[Extracted records]

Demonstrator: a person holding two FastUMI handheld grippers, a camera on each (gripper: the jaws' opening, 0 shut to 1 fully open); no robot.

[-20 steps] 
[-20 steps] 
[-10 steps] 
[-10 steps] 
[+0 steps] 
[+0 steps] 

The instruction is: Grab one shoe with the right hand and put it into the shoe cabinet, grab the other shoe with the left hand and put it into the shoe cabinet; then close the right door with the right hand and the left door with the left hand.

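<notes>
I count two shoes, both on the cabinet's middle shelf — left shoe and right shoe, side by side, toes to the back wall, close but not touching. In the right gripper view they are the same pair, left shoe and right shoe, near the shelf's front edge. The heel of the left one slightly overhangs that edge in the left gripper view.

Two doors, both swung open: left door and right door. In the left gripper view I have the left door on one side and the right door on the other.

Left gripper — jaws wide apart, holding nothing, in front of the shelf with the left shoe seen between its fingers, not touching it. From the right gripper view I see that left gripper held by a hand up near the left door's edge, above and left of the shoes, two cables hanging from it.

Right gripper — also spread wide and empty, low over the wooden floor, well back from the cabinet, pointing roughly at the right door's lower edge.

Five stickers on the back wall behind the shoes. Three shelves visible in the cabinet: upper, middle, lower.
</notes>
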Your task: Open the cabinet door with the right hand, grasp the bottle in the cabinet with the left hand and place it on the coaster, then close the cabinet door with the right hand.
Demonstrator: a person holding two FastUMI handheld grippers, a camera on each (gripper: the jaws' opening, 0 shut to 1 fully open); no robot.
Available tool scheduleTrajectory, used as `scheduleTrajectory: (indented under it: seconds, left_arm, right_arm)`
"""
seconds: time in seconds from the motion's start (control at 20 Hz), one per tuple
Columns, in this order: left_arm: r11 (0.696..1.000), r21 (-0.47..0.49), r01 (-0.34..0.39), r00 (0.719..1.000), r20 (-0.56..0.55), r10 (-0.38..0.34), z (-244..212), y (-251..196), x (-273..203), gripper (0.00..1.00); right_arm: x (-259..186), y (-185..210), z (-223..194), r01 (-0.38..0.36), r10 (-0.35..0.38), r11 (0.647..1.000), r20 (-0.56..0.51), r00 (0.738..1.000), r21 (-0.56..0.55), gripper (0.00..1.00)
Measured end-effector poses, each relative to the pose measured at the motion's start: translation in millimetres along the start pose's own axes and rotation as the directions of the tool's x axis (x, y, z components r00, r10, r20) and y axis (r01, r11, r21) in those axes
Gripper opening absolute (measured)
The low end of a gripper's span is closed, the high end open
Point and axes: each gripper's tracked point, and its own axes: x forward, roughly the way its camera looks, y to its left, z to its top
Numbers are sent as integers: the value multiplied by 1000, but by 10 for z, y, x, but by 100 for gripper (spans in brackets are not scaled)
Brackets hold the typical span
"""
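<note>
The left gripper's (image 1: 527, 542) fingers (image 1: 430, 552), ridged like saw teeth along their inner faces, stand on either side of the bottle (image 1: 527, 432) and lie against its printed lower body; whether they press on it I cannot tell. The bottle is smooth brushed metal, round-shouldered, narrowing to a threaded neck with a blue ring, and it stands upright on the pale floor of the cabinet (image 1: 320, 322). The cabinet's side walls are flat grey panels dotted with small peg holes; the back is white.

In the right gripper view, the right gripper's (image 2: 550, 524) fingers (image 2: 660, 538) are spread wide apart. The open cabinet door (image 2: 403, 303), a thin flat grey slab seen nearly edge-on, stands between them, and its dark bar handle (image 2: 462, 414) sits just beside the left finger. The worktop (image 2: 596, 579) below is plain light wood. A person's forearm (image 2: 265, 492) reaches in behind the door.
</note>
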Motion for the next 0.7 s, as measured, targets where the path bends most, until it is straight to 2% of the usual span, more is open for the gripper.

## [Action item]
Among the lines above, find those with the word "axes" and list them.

## [Answer section]
Measured end-effector poses, each relative to the pose measured at the motion's start: translation in millimetres along the start pose's own axes and rotation as the directions of the tool's x axis (x, y, z components r00, r10, r20) and y axis (r01, r11, r21) in those axes
Point and axes: each gripper's tracked point, and its own axes: x forward, roughly the way its camera looks, y to its left, z to its top

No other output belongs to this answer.